CDD Vault calculates the CNS MPO score using the same linear transformational functions and inflection points described in Wager et al. (2010) mentioned above, but uses physicochemical properties provided by the ChemAxon tools. There are six properties that are used as inputs, and they contribute to the score as follows:
- calculated using ChemAxon’s logP function
- LogP values ≤ 3 contribute 1.0 to the score
- LogP values > than 5 contribute nothing
- LogP values between these inflection points contribute based on a linear function.
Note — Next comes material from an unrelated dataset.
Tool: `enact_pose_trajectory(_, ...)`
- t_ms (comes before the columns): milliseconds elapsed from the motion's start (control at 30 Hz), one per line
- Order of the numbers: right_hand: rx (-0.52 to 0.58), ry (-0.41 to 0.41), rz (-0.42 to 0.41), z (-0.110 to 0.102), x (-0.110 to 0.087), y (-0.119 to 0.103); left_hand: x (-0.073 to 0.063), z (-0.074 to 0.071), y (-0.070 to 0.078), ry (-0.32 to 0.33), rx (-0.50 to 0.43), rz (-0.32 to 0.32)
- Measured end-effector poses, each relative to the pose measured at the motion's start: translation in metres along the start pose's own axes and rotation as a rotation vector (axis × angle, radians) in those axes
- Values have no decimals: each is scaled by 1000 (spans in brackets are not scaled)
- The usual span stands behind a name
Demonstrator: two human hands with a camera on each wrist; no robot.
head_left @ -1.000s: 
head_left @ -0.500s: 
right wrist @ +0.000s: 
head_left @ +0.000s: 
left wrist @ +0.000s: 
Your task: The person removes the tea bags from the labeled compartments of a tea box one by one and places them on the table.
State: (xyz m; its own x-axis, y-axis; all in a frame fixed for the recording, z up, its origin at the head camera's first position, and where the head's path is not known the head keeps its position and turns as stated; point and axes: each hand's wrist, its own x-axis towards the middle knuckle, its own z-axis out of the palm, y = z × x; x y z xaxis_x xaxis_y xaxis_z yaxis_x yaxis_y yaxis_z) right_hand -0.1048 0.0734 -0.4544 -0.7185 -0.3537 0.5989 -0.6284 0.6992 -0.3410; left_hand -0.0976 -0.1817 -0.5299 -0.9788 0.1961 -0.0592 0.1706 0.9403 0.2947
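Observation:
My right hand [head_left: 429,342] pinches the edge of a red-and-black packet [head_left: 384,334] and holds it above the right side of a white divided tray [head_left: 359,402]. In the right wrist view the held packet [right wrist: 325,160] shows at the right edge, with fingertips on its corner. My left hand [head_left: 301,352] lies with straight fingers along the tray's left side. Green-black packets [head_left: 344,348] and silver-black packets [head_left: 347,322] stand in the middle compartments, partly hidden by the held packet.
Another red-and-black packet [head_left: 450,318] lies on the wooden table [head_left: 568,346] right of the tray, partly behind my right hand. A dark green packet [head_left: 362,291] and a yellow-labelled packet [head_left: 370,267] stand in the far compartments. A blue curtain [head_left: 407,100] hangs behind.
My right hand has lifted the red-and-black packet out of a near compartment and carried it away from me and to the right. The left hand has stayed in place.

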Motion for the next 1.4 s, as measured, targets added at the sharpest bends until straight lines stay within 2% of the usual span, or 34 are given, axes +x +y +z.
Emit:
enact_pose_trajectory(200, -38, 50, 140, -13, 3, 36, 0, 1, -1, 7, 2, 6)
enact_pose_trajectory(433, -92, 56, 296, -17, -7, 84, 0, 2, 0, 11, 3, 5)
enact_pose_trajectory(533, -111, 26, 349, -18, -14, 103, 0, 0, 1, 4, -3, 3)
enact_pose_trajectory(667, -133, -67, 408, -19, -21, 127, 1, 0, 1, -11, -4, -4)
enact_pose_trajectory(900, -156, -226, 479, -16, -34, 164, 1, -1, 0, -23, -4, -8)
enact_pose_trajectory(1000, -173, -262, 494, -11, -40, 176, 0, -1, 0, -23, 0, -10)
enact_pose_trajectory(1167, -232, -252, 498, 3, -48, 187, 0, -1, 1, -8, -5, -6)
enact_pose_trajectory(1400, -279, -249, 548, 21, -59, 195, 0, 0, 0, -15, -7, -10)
- calculated using ChemAxon’s logD('7.4') function
- LogD values ≤ 2 contributes 1.0 to the score
- LogD values > 4 contribute nothing
- LogD values between these inflection points contribute based on a linear function
- Molecular weight of the neutralized core structure is calculated by ChemAxon’s JChem tools
- Molecular weight values ≤ 360 contribute 1.0 to the score
- Molecular weight values > 500 contribute nothing
- Molecular weight values between these inflection points contribute based on a linear function
- Topological polar surface area is calculated using ChemAxon’s PSA() function
- TPSA values between 40 and 90 contribute 1.0 to the score
- TPSA values ≤ 20 or > 120 contribute nothing
- TPSA values between the two pairs of inflection points contribute based on linear functions
- The number of hydrogen bond donors is calculated using ChemAxon’s donorCount() function
- HBD counts ≤ 0.5 contribute 1.0 to the score
- HBD counts > 3.5 contribute nothing
- HBD counts between these inflection points contribute based on a linear function.
Figure 1 in Wager et al. (2016) lists the inflection points as 0 and 4, but Table 2 in the same paper clearly shows that 0.5 and 3.5 are being used for the calculation.
Wager et al. (2010) lists the inflection points as 0.5 and 3.5.
- The most basic pKa is calculated using the getMacropKaValues(PKaPlugin.BASIC) function of ChemAxon’s pKaPlugin
- pKa values ≤ 8 contribute 1 to the score
- pKa values > 10 contribute nothing
- pKa values between these inflection points contribute based on a linear function
- structures for which no basic pKa can be calculated are treated as if the pKa was ≤ 8
These 6 individual contributions are summed to produce the final CNS MPO score shown in CDD Vault.